Exercise aim> Below are some entries. Copy each line that holds the string "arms".

(Extracted data entries)

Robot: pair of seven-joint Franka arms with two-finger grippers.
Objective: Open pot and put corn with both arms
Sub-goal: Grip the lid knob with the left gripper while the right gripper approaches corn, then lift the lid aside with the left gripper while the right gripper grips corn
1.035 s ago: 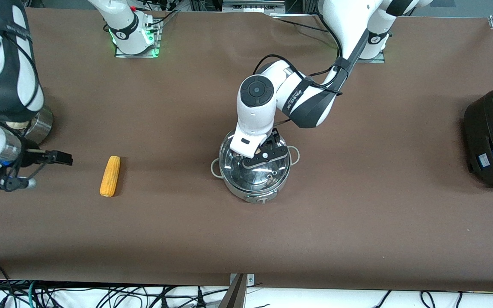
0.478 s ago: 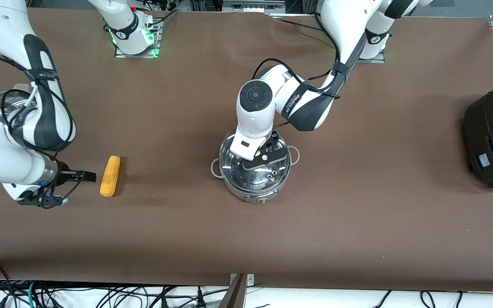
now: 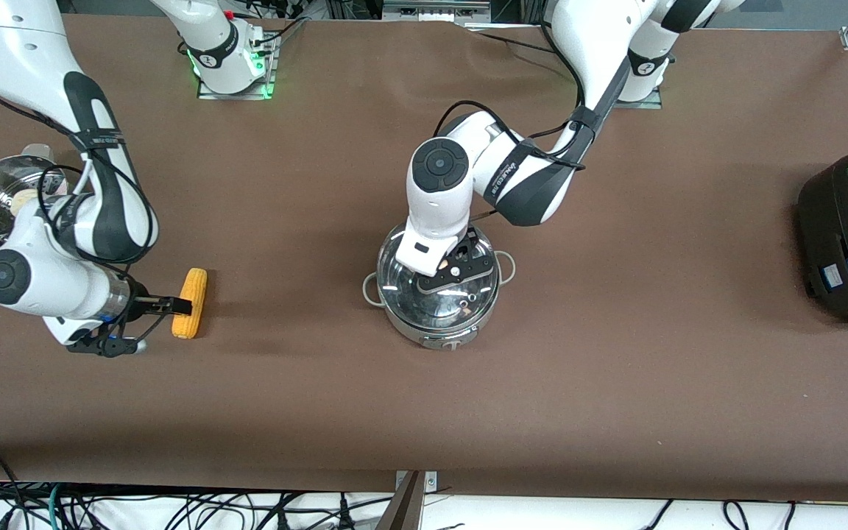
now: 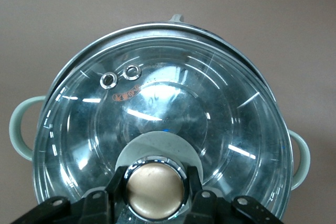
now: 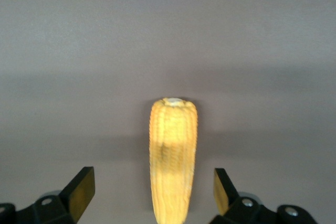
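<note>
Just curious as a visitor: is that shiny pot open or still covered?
Covered. The glass lid sits flat on the pot, with the left gripper shut on the lid knob.

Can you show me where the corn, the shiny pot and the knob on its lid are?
Yellow-orange corn cob (image 3: 190,303), front view, cob's middle.
Round shiny steel pot (image 3: 438,336), front view, its side wall.
Round tan lid knob (image 4: 154,195), left wrist view, knob's top.

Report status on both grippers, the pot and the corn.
Left gripper shut on lid knob, glass lid on pot. Right gripper open, straddling corn on table. Nothing in the way.
</note>
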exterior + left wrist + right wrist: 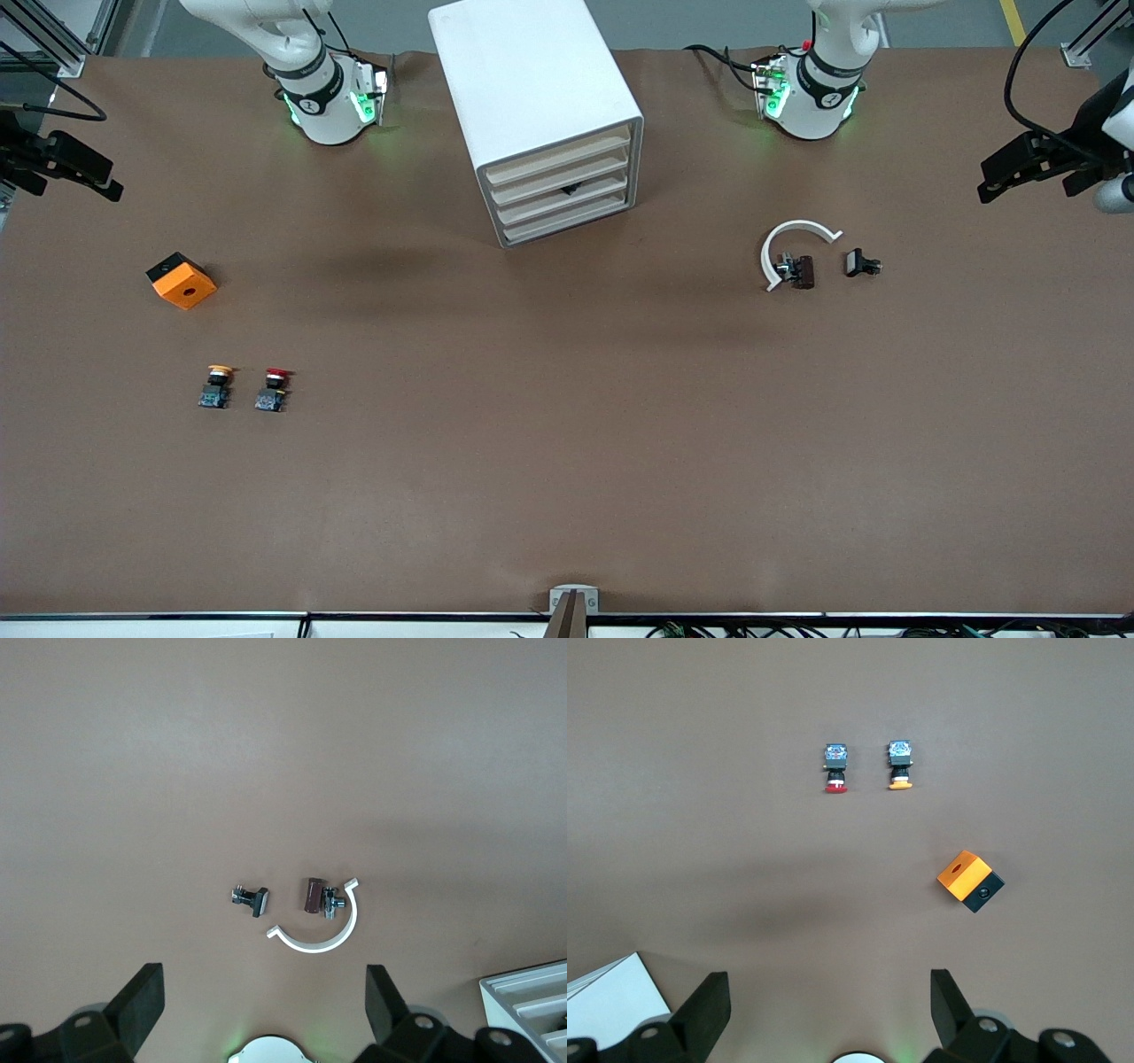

Completed task>
Robot: pair of seven-joint Franka arms with two-finger grippers.
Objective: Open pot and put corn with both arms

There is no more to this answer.